Soy feliz y cometo el error de
seguir leyendo. Debido a este imprudente acto de soberbia, mi felicidad
disminuye al tiempo que los personajes, incluido el narrador, van dando pistas
acerca del culpable. Angustiado porque me estrangula el orgullo, a falta de
veintiocho páginas del final, intento agarrarme a esto:
“Poirot leyó una lista con
tono importante:
-La señora Ackroyd, la
señorita Flora Ackroyd, el mayor Blunt, el señor Geoffrey Raymond, la señora de
Ralph Paton, John Parker, Elizabeth Russell.
Dejó el papel en la mesa.
-¿Qué significa todo esto? –
empezó Raymond.
-La lista que acabo de leer –
dijo Poirot – incluye a todas las personas sospechosas. Cada uno de los que
están presentes tuvo la oportunidad de matar al señor Ackroyd”.
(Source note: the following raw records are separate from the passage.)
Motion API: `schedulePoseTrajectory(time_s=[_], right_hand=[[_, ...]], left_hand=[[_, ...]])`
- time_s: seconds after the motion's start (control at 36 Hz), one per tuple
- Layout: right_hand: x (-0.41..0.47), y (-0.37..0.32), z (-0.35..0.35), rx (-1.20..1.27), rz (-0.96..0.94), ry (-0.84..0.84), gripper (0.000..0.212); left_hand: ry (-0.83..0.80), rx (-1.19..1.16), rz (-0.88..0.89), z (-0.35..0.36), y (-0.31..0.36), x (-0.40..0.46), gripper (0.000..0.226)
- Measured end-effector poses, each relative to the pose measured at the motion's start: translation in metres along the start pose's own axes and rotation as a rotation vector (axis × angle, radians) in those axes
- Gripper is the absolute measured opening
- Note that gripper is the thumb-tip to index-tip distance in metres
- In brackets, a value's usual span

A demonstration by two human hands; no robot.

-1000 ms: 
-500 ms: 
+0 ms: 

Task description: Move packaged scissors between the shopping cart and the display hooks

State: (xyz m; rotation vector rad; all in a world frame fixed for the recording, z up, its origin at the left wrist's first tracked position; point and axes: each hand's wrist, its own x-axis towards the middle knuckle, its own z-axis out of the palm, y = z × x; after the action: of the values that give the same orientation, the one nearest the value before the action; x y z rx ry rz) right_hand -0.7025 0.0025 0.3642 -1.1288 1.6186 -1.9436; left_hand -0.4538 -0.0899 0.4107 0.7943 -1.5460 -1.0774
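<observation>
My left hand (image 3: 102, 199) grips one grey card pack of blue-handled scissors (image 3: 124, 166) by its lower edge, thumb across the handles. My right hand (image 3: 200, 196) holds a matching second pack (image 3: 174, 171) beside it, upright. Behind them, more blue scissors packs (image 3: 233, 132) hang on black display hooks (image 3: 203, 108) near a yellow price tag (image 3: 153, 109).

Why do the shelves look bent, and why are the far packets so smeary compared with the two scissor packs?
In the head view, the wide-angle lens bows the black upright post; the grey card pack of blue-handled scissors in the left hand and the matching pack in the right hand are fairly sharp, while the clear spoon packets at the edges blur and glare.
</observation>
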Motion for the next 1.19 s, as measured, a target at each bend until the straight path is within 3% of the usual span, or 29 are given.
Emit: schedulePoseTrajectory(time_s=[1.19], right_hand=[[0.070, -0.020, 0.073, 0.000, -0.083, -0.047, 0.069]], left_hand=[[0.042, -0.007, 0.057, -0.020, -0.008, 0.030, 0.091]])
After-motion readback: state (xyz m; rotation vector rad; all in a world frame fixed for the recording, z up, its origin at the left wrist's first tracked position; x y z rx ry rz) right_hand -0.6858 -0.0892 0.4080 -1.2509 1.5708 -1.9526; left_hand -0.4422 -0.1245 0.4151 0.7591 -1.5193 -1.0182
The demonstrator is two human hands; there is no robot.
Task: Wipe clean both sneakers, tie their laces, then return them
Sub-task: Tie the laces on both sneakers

¡Muy bien!, me digo como el
moribundo se dice que todavía sigue respirando cuando ya estira la pata. Porque
me doy cuenta de que se habla de sospechosos, pero no se dice que entre los de
la lista se encuentre el culpable…
Me quedaban el pueril orgullo
de haber coincidido con la gran Agatha Christie – cuando la había tachado de
incapaz y cretina, y el nouveau roman.
Nueva chapuza. Dice el narrador:
“Me siento orgulloso de mi
capacidad de escritor. En efecto, ¿qué puede ser más claro que las frases
siguientes?:
«Habían entrado el correo a
las nueve menos veinte. A las nueve menos diez le dejé con la carta todavía por
leer. Vacilé con la mano en el picaporte, mirando atrás y preguntándome si
olvidaba algo.»
Todo era cierto… Pero suponed que pusiera una
línea de puntos después de la primera frase. ¿Se habría preguntado alguien lo
que ocurrió en aquellos diez minutos?” (p. 237).
El mensaje era claro: la
Christie me estaba diciendo: “Pequeño, sigues siendo menos astuto que yo”.
Por lo demás no siento
demasiado haberles revelado la identidad del asesino. ¿Qué importa el final si
el libro es Literatura? Todos conocemos cómo terminan la Odisea y la Ilíada y los
seguimos leyendo y releyendo, ¿no es así?